A federal agency has quietly ended a program which allowed landowners to hunt a waterfowl common along South Carolina’s lakes, almost without limit.
The U.S. Fish and Wildlife Service on Monday vacated its depredation orders for double-breasted cormorants. The move comes two years after a federal judge ruled the agency did not use current information when it authorized a public hunt of the federally-protected birds. South Carolina’s Department of Natural Resources estimates 26,000 birds were killed in 2014 and 2015 before the hunt was halted.
“South Carolina, in essence, allowed anyone without a license to kill an unlimited number of birds,” said Public Employees for Environmental Responsibility (PEER) director Jeff Rook, whose organization filed the lawsuit which ended the practice.
FWS had set the hunts amid complaints that the traditional seabirds were eating too much of the fish inland lakes, particularly in Lake Marion and Lake Moultrie. The agency issued a depredation order in response. While most states only allowed FWS hunters or Native American tribes to shoot the birds, others like South Carolina opened it up to the general public for one month each year, provided the birds were “committing or about to commit depredations on the public resources of fish, wildlife, plants, and their habitats.”
But PEER and other organizations argued the agency had not studied how badly the birds were impacting the environment or how many would need to be killed.
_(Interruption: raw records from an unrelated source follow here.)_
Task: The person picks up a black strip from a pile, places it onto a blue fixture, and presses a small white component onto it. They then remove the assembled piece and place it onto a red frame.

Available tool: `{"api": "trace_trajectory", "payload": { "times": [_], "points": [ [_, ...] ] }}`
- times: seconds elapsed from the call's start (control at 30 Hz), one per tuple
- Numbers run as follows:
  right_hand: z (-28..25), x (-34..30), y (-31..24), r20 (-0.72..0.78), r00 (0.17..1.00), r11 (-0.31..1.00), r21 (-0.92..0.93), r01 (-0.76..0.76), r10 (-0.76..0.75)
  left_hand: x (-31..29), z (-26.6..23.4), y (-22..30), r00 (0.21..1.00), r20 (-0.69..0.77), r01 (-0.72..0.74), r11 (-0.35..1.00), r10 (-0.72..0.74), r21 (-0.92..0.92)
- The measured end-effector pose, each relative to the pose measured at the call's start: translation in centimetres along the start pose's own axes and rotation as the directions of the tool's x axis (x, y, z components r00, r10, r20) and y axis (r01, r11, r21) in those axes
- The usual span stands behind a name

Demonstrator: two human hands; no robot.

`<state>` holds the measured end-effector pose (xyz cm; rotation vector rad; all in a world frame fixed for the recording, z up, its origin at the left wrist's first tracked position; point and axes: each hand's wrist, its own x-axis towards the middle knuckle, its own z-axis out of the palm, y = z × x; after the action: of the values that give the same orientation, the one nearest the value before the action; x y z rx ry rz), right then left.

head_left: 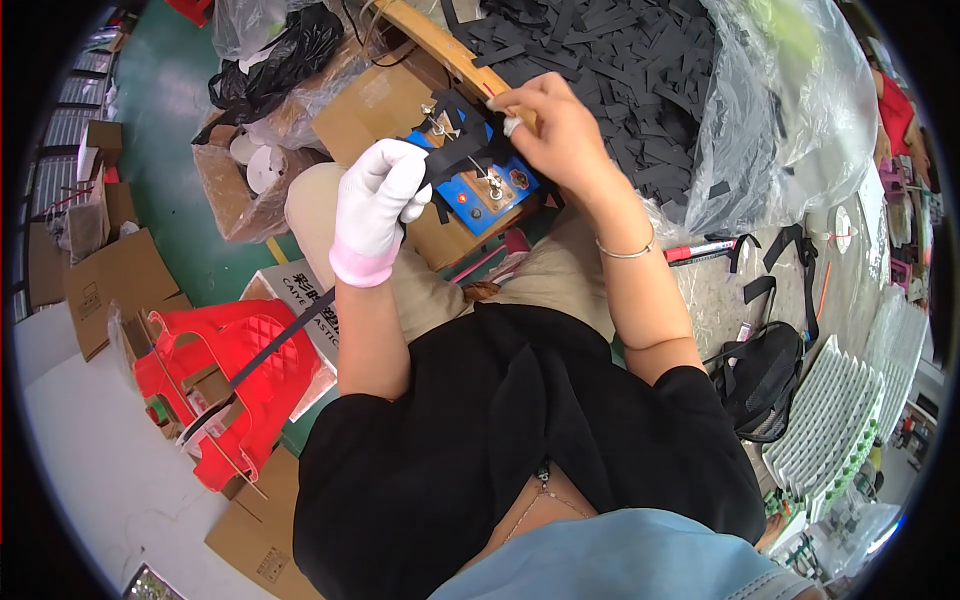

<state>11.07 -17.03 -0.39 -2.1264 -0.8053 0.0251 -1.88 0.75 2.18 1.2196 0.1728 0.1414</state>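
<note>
L hand [378,205], gloved, pinches black strap [455,155] at L side of blue box [465,207], strap lying across box; R hand [562,138] half-curled by box's far R corner, can't tell if holding anything. Prob. strap-positioning step; next move likely needs strap straight & taut.

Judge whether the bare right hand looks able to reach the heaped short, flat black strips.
Probably yes: the bare right hand is close beside the strips, whose near side lies uncovered; the crumpled clear plastic sheeting sits farther right.
</note>
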Motion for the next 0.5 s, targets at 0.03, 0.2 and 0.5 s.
{"api": "trace_trajectory", "payload": {
  "times": [0.03,0.2,0.5],
  "points": [
    [-0.6,0.2,0.1,-0.01,1.0,0.993,0.116,0.012,-0.01,-0.1,0.0,0.1,1.0,-0.002,-0.003,1.0,0.003,0.001],
    [-2.3,-0.3,-1.2,0.272,0.942,0.77,0.638,-0.024,-0.196,-0.2,1.0,0.5,0.998,0.061,-0.018,1.0,0.019,-0.015],
    [-2.2,0.2,0.5,-0.025,0.986,0.953,0.251,0.168,-0.167,-0.9,1.7,-0.1,1.0,-0.021,0.024,0.998,-0.023,0.058]
  ]
}}
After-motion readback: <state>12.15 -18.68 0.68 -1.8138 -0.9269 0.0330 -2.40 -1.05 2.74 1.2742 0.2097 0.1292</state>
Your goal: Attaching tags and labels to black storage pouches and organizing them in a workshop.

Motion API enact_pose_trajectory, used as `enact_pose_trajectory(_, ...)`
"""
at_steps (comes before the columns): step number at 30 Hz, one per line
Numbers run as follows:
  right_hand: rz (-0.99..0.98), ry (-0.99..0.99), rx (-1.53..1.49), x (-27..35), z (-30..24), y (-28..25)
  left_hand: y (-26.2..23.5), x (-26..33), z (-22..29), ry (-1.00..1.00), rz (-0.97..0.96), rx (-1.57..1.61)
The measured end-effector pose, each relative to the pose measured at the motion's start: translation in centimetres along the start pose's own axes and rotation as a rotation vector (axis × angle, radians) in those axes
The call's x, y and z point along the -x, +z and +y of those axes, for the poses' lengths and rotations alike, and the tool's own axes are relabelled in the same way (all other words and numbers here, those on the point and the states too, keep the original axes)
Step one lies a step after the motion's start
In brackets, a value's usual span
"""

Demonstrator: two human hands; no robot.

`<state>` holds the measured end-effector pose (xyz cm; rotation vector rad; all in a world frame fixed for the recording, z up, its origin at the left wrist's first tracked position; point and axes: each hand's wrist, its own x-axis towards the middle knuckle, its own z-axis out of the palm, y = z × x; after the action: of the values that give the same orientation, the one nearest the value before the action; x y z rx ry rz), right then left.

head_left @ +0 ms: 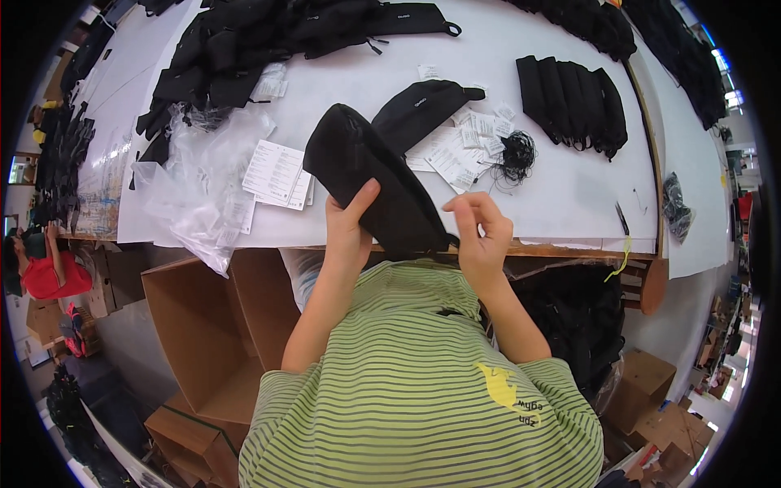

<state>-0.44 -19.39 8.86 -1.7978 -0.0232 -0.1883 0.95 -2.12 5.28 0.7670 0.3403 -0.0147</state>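
Observation:
A long black zippered pouch (378,183) is tilted up in front of me over the table's near edge. My left hand (350,224) grips its side, with the thumb across the front. Beside the pouch's lower right end is my right hand (482,236), its fingers curled and thumb and forefinger close together. Whatever they may pinch is too small to make out. Just beyond, another black pouch (427,110) lies on the table, next to white printed tags (455,159) and a tangle of black cords (517,156).
Black pouches are heaped (236,49) at the far left, with a row of folded ones (569,102) at the right. Clear plastic bags (203,171) and white cards (275,172) lie to the left. Thread snips (621,220) rest near the right edge. An open cardboard box (195,325) stands below.

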Motion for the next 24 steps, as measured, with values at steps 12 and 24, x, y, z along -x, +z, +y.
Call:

Cormorants and most other migratory birds are protected by an international agreement with Canada.
“You’re supposed to be protecting the cormorants,” Rook said. “But, if the state and federal agencies have no idea what’s going on out there… it becomes politics and not game management.”
FWS will still grant special depredation orders in the case of birds impacting “aquaculture” industries, such as catfish farms.